One insight to determining if bimanual therapy has effects related to the physical structure of motor pathways lies with the reorganization of the CST. Due to heterogeneity of disabilities, several organizational structures of the CST may reform (ipsilateral, contralateral, and bilateral). The reorganization of networks is dependent on the timing and location of injury [30]. Studies have correlated functional ability with reorganization of the CST. Most find that preservation of primarily contralateral pathways correlates with higher functionality. One in particular found that mirror movements are hardest to decouple when under ipsilateral control following contralateral damage [25]. This, however, does not mean that bimanual therapy is not as effective in children with other organizational structures. In a recent study, gains in upper-extremity function following bimanual therapy were found to be independent of CST reorganization for children with unilateral spastic cerebral palsy [31]. Regardless of organization, changes in CST structure and integrity correlating with these gains was evidenced by increases in activation and size of motor areas controlling the affected side as well as functional restoration of CST fibers [19], [20]. These changes in neurophysiology are hypothesized to be caused by the movement shaping practices of intensive bimanual therapy.

3          REVIEW METHODS

3.1       Literature Search Method

A search of the English language literature from 2008 to 2022 was performed using Google Scholar. Keywords used were pediatric, child*, bimanual, bilateral, therapy, rehabilitation, cerebral palsy, stroke, and traumatic brain injury. The first 200 results were scanned for clinical trials involving some form of intensive bimanual therapy for patients with neurologic injury aged 18 years and under. Out of the 200 results, 35 studies fit the criteria. From these 35 studies, 31 studies are included in the analysis of this review. Two of the four excluded studies were not fully accessible, one study had significant cross-reporting of data without significant difference in analysis, and one study primarily assessed the effects of botulinum toxin. A table summary of the studies may be found in the Appendix.

3.2       Study Comparison Method

Risk of bias was evaluated by one person with regard to random sequence generation, allocation concealment, blinding of participants and interventionists, blinding of outcome assessment, incomplete outcome data, selective reporting, and overall risk of bias. Each domain of bias was determined using the RoB 2 tool [32]. Statistical analysis was done using the Review Manager software, version 5.4.1, using standard mean differences and a random effects model.

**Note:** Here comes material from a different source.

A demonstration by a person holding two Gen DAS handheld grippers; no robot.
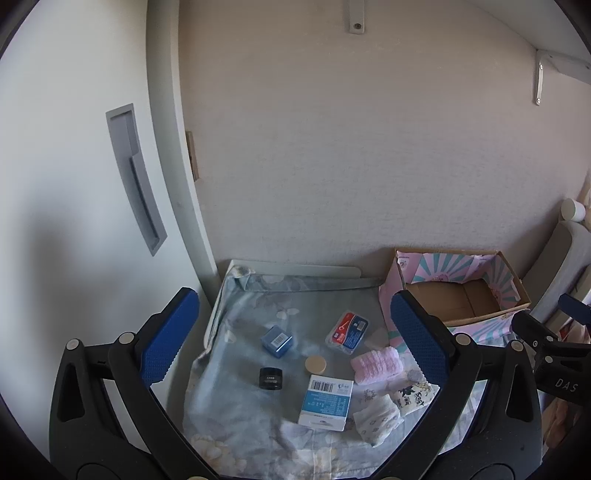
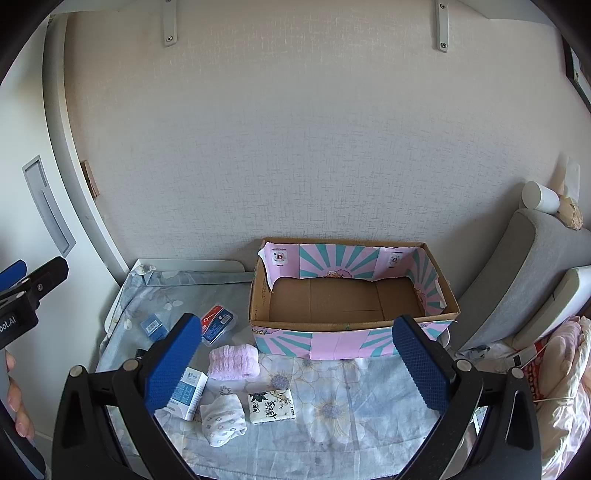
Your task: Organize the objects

4          TRENDS IN STUDY METHODOLOGY

4.1       Experimental Design

Of the 30 studies 20 were identified as randomized controlled trials (RCT), 2 as quasi-random trials, and 8 as within-subjects design.

4.1.1    Participants

All studies done included subjects diagnosed with a form of hemiplegia. Of these studies, 27 have subjects with unilateral CP and one tests subjects with bilateral CP. Particularly, 12 studies include subjects with spastic CP. One study considers subjects with hemispherectomy [33] and another also considers subjects with other causes of non-progressive central hemiplegia [3]. Ages of subjects mostly range from 4 years to 16 years of age, but one study included infants aged 8-16 months [2].

Other participant inclusion criteria specified manual ability classification system (MACS) scores of I-III and/or gross motor function classification system (GMFCS) scores of II-IV. Exclusion criteria included other health problems deemed to interfere with interventions, wrist and finger extension problems, inability to lift the affected arm, inability to grasp light objects with the affected hand, no discernable differences in Jebsen-Taylor Test of Hand Function (JTTHF) between limbs, poor cognitive ability assessed by level in mainstreamed school, inability to follow instruction, uncontrolled seizures, visual impairment deemed to interfere with intervention, severe muscle tone, recent botulinum toxin injections, and recent orthopedic surgery.

4.1.2    Interventions

Implementation of therapies did not vary from the core concept of intensive bimanual therapy, which engages patients in bimanual, goal-oriented, repetitive task practice. Activities are both functional and for play. A functional activity might be opening a drawer and manipulating the contents, while play activities can be card games or arts and crafts. Selected activities are age-appropriate and focus on particular deficits of upper-limb movement. As progress is made, difficulty of activities is also increased by requiring patients to perform tasks more quickly or more accurately. The most popular (n=20) method is HABIT and variations of HABIT. Variations of combine therapies of HABIT and other functional activities. Hand-arm bimanual intensive training including lower extremity (HABIT-ILE) includes exercises that require coordination of both  upper- and lower-limbs [34]. Hand-arm bimanual intensive training tactile (HABIT-T) was proposed by one study to address sensory function and tactile discrimination [35]. Also, while many studies compare the effects of HABIT and CIMT or standard care, 2 studies combine CIMT and HABIT.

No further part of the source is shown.